▶ [AIM OF THE EXERCISE]: Please transcribe exactly, and only, the lines of the data below between the line holding "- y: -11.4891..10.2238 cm" and the line holding "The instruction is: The", inclusive.

########

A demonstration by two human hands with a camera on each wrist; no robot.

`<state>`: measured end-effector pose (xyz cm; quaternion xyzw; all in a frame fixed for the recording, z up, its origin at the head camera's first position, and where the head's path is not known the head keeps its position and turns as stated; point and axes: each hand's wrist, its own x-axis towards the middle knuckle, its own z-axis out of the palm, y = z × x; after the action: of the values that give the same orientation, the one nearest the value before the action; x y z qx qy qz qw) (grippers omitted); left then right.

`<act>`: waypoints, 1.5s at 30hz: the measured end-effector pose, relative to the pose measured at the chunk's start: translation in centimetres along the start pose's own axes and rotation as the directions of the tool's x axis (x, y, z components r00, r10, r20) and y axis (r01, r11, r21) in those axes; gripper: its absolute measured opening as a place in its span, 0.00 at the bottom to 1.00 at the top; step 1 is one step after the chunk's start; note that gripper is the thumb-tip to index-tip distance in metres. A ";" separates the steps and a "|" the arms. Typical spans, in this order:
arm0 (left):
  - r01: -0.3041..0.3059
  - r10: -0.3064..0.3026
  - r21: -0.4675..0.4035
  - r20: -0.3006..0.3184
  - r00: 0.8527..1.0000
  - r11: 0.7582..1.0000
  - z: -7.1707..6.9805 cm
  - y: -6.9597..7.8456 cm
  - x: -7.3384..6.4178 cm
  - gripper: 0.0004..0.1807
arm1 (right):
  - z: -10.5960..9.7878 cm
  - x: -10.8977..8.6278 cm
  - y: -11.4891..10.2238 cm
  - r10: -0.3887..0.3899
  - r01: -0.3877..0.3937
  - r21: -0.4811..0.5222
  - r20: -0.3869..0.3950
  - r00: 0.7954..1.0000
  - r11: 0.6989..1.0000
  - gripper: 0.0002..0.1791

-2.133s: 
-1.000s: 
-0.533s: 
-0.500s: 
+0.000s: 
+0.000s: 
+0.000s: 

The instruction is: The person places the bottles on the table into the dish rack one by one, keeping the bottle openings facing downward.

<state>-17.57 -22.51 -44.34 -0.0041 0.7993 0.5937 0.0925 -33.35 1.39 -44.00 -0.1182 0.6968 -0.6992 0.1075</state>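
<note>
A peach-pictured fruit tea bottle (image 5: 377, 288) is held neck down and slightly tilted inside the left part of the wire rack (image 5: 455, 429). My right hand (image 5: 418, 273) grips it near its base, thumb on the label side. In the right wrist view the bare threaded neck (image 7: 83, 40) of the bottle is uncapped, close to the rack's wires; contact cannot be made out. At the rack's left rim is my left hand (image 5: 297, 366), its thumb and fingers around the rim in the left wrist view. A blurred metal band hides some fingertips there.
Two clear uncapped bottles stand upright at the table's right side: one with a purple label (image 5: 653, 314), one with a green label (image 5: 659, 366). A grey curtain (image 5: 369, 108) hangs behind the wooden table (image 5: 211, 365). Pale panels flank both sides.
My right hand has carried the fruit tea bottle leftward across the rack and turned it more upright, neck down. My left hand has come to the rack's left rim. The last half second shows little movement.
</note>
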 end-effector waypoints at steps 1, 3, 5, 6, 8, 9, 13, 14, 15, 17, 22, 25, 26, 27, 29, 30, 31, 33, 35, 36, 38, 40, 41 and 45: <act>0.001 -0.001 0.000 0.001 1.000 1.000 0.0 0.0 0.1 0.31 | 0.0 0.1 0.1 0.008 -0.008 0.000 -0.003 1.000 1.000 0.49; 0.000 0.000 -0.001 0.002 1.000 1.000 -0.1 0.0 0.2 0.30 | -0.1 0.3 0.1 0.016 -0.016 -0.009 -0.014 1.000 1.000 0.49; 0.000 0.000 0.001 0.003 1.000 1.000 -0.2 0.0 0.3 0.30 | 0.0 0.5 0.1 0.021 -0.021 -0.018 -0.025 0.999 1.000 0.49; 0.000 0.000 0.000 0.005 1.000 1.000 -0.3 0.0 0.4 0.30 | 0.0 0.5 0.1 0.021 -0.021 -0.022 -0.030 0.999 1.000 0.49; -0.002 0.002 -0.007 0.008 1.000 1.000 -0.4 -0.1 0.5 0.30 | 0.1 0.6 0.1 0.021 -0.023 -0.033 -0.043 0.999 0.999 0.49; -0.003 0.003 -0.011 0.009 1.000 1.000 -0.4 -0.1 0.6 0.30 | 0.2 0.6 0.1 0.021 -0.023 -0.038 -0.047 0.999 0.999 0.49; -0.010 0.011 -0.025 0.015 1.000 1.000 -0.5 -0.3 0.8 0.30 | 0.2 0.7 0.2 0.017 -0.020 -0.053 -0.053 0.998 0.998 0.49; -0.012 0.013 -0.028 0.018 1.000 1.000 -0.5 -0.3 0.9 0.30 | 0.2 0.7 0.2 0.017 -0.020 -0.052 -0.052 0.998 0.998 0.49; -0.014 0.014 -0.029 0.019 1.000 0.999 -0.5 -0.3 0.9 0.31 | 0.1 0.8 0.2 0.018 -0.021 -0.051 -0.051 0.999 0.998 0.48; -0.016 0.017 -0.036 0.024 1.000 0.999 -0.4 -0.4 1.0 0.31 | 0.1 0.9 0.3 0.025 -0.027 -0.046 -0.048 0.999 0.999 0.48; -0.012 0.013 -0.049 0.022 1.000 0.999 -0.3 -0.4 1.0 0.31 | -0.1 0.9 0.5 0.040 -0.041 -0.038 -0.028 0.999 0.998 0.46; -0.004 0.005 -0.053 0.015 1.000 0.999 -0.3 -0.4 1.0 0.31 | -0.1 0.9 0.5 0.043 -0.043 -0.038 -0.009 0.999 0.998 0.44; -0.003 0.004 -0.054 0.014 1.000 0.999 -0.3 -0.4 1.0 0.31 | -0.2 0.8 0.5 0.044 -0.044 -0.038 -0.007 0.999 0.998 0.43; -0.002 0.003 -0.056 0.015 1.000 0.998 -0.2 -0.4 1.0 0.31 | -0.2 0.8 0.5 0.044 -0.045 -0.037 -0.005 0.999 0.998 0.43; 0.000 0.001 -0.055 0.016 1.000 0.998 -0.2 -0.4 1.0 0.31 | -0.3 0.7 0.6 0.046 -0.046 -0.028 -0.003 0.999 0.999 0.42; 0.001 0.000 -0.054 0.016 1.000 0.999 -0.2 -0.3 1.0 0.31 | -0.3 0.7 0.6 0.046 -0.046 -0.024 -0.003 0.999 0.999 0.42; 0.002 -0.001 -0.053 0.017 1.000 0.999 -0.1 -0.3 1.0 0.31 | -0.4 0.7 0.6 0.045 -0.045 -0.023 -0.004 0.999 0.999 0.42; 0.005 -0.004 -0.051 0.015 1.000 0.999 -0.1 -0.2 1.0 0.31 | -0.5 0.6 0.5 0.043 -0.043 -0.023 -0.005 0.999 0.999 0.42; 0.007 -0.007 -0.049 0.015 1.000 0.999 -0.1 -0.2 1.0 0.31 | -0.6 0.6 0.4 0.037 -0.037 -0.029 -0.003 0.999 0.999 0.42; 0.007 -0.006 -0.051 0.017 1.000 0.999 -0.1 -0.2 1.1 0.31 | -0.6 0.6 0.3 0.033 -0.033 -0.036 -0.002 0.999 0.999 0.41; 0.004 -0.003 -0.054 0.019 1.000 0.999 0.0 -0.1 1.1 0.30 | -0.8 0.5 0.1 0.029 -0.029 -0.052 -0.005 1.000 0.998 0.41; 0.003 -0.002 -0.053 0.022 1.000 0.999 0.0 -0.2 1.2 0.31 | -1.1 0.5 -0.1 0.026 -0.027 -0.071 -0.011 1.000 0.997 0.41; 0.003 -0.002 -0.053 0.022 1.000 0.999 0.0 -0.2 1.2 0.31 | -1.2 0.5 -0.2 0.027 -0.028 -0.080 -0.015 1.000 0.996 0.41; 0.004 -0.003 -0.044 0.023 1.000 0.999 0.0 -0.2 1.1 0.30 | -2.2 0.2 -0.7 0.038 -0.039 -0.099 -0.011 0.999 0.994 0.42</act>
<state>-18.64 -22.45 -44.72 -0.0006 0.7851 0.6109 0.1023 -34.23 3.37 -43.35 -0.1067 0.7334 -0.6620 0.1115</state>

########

▶ [OUTPUT FOR THIS EXERCISE]:
  - y: -11.4891..10.2238 cm
  - r10: -0.3887..0.3899
  - r01: -0.3877..0.3937
  - r21: -0.4811..0.5222
  - r20: -0.3869..0.3950
  - r00: 0.7954..1.0000
  - r11: 0.6989..1.0000
  - gripper: 0.0002..0.1791

-2.133s: 
-1.000s: 
-0.533s: 
-0.500s: 
+0.000s: 
+0.000s: 
+0.000s: 

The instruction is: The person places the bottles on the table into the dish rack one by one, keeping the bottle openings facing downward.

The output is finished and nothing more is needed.